You will notice that, near the surface, the temperature decrease follows the dry adiabatic grid, but as soon as the blob of air reaches the lifted condensation level (LCL), it is saturated and subsequently follows the saturated adiabatic grid. The relationship between the 3 temperature traces is what defines many of the indicators of severe weather potential.
Nexrad radar mosaic of the US, showing several lines of strong afternoon storms moving across the middle of the country, western New York and spots in the Southeast. Although many hours old, many of the 12Z soundings in these regions already hint at the potential for strong convection.
One of the most straightforward of the severe weather indices is Cape, which stands for convective available potential energy. This is simply a measure of how much energy a rising blob of air would have if it were lifted via free convection.
In other words, it is a rough measure of the buoyancy of the air parcel, and therefore gives an indication whether it will rise gradually or explosively. Cape is found by calculating the area between the yellow parcel line to the right and the temperature line to the left. The area begins at the level where the yellow line becomes warmer than the white line, and ends where it once again becomes cooler.

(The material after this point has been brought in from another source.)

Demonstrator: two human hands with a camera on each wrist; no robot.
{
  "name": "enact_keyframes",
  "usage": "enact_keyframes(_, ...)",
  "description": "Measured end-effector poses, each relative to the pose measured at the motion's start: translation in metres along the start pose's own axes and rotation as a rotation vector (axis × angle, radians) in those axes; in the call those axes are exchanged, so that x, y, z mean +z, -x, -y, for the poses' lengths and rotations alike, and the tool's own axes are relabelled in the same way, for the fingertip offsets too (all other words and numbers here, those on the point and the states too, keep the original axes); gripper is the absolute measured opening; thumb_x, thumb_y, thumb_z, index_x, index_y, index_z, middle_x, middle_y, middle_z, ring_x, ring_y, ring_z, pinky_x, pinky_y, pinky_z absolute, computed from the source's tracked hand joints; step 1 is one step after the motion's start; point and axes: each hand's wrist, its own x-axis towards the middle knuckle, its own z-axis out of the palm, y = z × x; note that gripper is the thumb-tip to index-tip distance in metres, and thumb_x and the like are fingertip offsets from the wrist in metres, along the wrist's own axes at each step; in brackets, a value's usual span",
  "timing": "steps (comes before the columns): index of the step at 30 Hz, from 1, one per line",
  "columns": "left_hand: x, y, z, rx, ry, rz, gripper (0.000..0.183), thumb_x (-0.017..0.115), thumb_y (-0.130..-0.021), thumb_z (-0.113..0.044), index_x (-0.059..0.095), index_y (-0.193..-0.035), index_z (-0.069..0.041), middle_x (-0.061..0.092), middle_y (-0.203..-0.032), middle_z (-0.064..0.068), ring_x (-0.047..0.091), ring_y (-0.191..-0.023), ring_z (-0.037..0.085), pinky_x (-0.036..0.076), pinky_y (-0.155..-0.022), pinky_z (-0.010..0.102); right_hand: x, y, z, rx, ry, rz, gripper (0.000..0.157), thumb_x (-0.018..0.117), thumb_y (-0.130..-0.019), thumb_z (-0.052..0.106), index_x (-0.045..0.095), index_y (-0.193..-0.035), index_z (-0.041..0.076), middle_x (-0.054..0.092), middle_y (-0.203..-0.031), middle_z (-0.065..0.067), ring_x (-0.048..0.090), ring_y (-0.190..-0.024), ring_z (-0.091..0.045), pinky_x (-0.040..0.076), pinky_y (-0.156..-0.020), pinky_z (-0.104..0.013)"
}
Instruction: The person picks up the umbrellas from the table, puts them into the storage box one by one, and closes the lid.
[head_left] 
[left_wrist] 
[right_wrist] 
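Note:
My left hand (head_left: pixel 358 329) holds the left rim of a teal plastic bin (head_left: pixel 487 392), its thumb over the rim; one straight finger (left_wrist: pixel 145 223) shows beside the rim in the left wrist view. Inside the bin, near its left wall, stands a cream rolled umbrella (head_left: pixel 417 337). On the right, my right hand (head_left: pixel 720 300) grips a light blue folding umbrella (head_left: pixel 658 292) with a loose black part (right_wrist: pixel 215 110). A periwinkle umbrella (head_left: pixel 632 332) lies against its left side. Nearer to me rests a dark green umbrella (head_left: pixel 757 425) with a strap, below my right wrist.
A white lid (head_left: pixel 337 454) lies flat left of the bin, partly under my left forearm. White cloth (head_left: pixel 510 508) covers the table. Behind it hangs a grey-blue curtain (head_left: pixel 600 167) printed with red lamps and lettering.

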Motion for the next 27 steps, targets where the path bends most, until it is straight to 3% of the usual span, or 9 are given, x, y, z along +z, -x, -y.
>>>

The larger the area, the greater the Cape number, and the more likely that any convection may give way to severe weather. In general, when Cape is below 1000, thunderstorms are unlikely, and any that may form will likely be extremely weak. Moderate Cape values (1000–2500) increase the likelihood that any thunderstorms which may form will be at least reasonably strong.
When Cape exceeds 2500, the potential for severe thunderstorms increases dramatically, and if Cape is over 3000 it is highly likely that thunderstorms which may form will be very strong. Despite the connection between Cape and thunderstorm strength, Cape does not actually predict the atmosphere’s ability to generate thunderstorms.